TASK TO COMPLETE:
What you return must match the listing word for word.

SUPPLIED DATA:

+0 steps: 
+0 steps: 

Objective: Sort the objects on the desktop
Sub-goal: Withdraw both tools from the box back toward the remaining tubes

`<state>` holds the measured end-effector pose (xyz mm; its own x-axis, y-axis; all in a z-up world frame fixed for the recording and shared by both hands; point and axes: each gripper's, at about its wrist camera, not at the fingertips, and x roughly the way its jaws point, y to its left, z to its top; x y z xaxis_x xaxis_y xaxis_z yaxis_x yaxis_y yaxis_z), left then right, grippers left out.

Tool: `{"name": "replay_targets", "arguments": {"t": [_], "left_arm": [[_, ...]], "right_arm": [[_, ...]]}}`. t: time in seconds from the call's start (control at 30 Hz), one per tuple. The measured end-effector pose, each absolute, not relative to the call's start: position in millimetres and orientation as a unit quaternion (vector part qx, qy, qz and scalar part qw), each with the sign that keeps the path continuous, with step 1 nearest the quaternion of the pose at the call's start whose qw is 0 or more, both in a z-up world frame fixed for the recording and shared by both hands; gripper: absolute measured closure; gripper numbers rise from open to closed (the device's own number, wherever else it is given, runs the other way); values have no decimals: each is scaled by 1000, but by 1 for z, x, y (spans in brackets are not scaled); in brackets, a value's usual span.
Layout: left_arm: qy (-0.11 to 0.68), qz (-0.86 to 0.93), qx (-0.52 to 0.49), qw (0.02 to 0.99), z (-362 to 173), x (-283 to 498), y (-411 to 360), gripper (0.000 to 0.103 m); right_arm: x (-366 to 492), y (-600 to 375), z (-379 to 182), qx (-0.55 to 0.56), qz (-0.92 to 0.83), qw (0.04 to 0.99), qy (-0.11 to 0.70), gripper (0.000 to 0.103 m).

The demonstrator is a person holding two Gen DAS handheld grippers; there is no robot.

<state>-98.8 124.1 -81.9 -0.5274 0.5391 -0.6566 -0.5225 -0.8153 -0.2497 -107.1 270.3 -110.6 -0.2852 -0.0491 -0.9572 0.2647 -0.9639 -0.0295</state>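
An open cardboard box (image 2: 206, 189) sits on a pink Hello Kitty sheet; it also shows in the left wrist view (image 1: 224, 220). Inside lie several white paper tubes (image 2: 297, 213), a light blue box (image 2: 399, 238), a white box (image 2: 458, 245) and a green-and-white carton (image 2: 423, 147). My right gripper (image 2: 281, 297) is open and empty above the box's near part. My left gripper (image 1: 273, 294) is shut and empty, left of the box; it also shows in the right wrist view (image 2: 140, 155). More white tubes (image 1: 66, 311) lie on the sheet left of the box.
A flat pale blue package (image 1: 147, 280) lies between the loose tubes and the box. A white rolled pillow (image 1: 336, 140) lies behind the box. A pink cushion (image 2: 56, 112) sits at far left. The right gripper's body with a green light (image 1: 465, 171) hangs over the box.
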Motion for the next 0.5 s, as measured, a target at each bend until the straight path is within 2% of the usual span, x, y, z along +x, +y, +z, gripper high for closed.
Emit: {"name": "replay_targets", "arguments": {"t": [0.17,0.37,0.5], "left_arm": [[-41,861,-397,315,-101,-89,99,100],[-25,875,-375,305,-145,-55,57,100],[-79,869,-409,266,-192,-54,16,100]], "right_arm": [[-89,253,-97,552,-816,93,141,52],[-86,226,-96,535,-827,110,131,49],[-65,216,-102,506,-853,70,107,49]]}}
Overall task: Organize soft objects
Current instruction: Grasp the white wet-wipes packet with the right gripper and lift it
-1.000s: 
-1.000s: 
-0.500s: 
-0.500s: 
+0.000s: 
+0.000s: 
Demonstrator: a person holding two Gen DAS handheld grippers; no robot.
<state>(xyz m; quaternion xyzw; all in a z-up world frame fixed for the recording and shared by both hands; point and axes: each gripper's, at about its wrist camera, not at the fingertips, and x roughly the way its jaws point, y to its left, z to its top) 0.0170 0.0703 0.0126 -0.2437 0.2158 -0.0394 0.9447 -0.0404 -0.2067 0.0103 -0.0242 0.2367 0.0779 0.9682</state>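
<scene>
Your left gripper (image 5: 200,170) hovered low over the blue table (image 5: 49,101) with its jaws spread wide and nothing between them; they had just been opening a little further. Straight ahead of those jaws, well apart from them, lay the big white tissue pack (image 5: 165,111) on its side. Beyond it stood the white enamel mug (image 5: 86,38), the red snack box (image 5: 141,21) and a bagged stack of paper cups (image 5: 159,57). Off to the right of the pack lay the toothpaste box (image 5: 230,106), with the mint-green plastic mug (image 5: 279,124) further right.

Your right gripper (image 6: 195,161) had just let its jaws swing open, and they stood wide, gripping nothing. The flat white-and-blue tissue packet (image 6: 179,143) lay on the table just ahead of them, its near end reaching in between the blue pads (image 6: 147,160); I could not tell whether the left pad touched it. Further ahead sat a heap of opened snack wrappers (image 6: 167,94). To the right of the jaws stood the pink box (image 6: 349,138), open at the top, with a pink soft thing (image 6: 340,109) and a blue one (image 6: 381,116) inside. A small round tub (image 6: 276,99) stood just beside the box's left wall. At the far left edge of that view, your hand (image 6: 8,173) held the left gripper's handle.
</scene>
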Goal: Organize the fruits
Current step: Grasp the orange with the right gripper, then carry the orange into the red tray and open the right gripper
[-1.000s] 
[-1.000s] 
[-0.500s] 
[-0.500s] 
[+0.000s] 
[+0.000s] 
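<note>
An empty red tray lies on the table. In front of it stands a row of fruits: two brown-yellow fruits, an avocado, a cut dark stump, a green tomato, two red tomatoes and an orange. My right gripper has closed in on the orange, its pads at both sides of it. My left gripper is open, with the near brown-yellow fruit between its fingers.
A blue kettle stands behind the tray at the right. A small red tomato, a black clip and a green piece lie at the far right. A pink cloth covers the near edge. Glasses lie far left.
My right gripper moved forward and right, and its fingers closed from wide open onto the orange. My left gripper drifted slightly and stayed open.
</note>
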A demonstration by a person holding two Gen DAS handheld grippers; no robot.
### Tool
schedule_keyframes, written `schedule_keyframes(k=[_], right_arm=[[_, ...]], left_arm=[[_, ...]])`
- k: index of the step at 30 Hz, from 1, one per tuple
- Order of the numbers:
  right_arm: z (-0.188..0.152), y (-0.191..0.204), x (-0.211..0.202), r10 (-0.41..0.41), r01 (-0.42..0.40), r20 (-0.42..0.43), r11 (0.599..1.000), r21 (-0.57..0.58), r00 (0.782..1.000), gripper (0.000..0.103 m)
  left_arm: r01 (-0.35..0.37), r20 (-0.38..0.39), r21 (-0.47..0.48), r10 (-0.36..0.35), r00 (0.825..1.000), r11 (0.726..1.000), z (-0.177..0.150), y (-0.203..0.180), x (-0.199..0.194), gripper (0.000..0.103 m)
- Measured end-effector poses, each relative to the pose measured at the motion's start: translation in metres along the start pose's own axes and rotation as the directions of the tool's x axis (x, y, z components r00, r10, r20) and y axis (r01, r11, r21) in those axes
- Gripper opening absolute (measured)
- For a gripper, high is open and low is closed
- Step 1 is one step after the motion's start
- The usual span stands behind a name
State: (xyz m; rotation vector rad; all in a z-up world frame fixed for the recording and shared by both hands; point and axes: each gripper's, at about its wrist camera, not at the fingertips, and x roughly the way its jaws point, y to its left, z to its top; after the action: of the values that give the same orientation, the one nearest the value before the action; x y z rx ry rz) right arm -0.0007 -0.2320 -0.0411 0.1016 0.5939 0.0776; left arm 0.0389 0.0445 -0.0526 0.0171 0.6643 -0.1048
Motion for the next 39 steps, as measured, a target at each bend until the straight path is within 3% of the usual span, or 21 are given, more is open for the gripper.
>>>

EXERCISE ANSWER:
+0 steps: 
+0 steps: 

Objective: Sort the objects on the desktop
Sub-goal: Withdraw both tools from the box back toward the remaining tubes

`<state>` holds the measured end-effector pose (xyz mm; its own x-axis, y-axis; all in a z-up world frame fixed for the recording and shared by both hands; point and axes: each gripper's, at about its wrist camera, not at the fingertips, and x roughly the way its jaws point, y to its left, z to its top; x y z xaxis_x xaxis_y xaxis_z yaxis_x yaxis_y yaxis_z), left then right, grippers left out.

Tool: `{"name": "replay_targets", "arguments": {"t": [_], "left_arm": [[_, ...]], "right_arm": [[_, ...]]}}`. t: time in seconds from the call's start (control at 30 Hz), one per tuple. The measured end-effector pose, each absolute, not relative to the call's start: position in millimetres and orientation as a unit quaternion (vector part qx, qy, qz and scalar part qw), each with the sign that keeps the path continuous, with step 1 nearest the quaternion of the pose at the call's start whose qw is 0 or more, both in a z-up world frame fixed for the recording and shared by both hands; gripper: absolute measured closure; gripper numbers rise from open to closed (the device's own number, wherever else it is given, runs the other way); values have no decimals: each is scaled by 1000, but by 1 for z, x, y (spans in brackets are not scaled); in brackets, a value's usual span.
Layout: left_arm: qy (-0.11 to 0.68), qz (-0.86 to 0.93), qx (-0.52 to 0.49), qw (0.02 to 0.99), z (-362 to 173), x (-283 to 498), y (-411 to 360), gripper (0.000 to 0.103 m); right_arm: x (-366 to 492), y (-600 to 375), z (-379 to 182), qx (-0.55 to 0.56), qz (-0.92 to 0.83), qw (0.04 to 0.99), qy (-0.11 to 0.70), gripper (0.000 to 0.103 m).

The demonstrator is a person holding two Gen DAS handheld grippers; there is no robot.

<state>-98.8 124.1 -81.9 -0.5274 0.5391 -0.6566 -0.5225 -0.8153 -0.2497 -107.1 270.3 -110.6 -0.2852 -0.0491 -0.9572 0.2647 -0.9639 -0.0295</state>
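An open cardboard box (image 2: 206, 189) sits on a pink Hello Kitty sheet; it also shows in the left wrist view (image 1: 224, 220). Inside lie several white paper tubes (image 2: 297, 213), a light blue box (image 2: 399, 238), a white box (image 2: 458, 245) and a green-and-white carton (image 2: 423, 147). My right gripper (image 2: 281, 297) is open and empty above the box's near part. My left gripper (image 1: 273, 294) is shut and empty, left of the box; it also shows in the right wrist view (image 2: 140, 155). More white tubes (image 1: 66, 311) lie on the sheet left of the box.
A flat pale blue package (image 1: 147, 280) lies between the loose tubes and the box. A white rolled pillow (image 1: 336, 140) lies behind the box. A pink cushion (image 2: 56, 112) sits at far left. The right gripper's body with a green light (image 1: 465, 171) hangs over the box.
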Motion for the next 0.5 s, as measured, a target at each bend until the straight path is within 2% of the usual span, x, y, z along +x, +y, +z, gripper high for closed.
Emit: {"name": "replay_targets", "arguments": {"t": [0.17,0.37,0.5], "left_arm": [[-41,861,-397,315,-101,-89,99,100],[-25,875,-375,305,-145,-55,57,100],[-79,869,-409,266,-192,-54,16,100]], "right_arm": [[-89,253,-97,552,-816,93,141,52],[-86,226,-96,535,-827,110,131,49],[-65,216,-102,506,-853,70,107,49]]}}
Overall task: Organize soft objects
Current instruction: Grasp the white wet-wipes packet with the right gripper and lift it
-1.000s: 
-1.000s: 
-0.500s: 
-0.500s: 
+0.000s: 
+0.000s: 
Demonstrator: a person holding two Gen DAS handheld grippers; no robot.
<state>(xyz m; quaternion xyzw; all in a z-up world frame fixed for the recording and shared by both hands; point and axes: each gripper's, at about its wrist camera, not at the fingertips, and x roughly the way its jaws point, y to its left, z to its top) 0.0170 0.0703 0.0126 -0.2437 0.2158 -0.0394 0.9447 -0.0404 -0.2067 0.0103 -0.0242 0.2367 0.0779 0.9682</state>
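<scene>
Your left gripper (image 5: 200,170) hovered low over the blue table (image 5: 49,101) with its jaws spread wide and nothing between them; they had just been opening a little further. Straight ahead of those jaws, well apart from them, lay the big white tissue pack (image 5: 165,111) on its side. Beyond it stood the white enamel mug (image 5: 86,38), the red snack box (image 5: 141,21) and a bagged stack of paper cups (image 5: 159,57). Off to the right of the pack lay the toothpaste box (image 5: 230,106), with the mint-green plastic mug (image 5: 279,124) further right.

Your right gripper (image 6: 195,161) had just let its jaws swing open, and they stood wide, gripping nothing. The flat white-and-blue tissue packet (image 6: 179,143) lay on the table just ahead of them, its near end reaching in between the blue pads (image 6: 147,160); I could not tell whether the left pad touched it. Further ahead sat a heap of opened snack wrappers (image 6: 167,94). To the right of the jaws stood the pink box (image 6: 349,138), open at the top, with a pink soft thing (image 6: 340,109) and a blue one (image 6: 381,116) inside. A small round tub (image 6: 276,99) stood just beside the box's left wall. At the far left edge of that view, your hand (image 6: 8,173) held the left gripper's handle.
</scene>
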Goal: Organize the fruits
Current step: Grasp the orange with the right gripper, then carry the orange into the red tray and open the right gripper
[-1.000s] 
[-1.000s] 
[-0.500s] 
[-0.500s] 
[+0.000s] 
[+0.000s] 
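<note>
An empty red tray lies on the table. In front of it stands a row of fruits: two brown-yellow fruits, an avocado, a cut dark stump, a green tomato, two red tomatoes and an orange. My right gripper has closed in on the orange, its pads at both sides of it. My left gripper is open, with the near brown-yellow fruit between its fingers.
A blue kettle stands behind the tray at the right. A small red tomato, a black clip and a green piece lie at the far right. A pink cloth covers the near edge. Glasses lie far left.
My right gripper moved forward and right, and its fingers closed from wide open onto the orange. My left gripper drifted slightly and stayed open.
</note>
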A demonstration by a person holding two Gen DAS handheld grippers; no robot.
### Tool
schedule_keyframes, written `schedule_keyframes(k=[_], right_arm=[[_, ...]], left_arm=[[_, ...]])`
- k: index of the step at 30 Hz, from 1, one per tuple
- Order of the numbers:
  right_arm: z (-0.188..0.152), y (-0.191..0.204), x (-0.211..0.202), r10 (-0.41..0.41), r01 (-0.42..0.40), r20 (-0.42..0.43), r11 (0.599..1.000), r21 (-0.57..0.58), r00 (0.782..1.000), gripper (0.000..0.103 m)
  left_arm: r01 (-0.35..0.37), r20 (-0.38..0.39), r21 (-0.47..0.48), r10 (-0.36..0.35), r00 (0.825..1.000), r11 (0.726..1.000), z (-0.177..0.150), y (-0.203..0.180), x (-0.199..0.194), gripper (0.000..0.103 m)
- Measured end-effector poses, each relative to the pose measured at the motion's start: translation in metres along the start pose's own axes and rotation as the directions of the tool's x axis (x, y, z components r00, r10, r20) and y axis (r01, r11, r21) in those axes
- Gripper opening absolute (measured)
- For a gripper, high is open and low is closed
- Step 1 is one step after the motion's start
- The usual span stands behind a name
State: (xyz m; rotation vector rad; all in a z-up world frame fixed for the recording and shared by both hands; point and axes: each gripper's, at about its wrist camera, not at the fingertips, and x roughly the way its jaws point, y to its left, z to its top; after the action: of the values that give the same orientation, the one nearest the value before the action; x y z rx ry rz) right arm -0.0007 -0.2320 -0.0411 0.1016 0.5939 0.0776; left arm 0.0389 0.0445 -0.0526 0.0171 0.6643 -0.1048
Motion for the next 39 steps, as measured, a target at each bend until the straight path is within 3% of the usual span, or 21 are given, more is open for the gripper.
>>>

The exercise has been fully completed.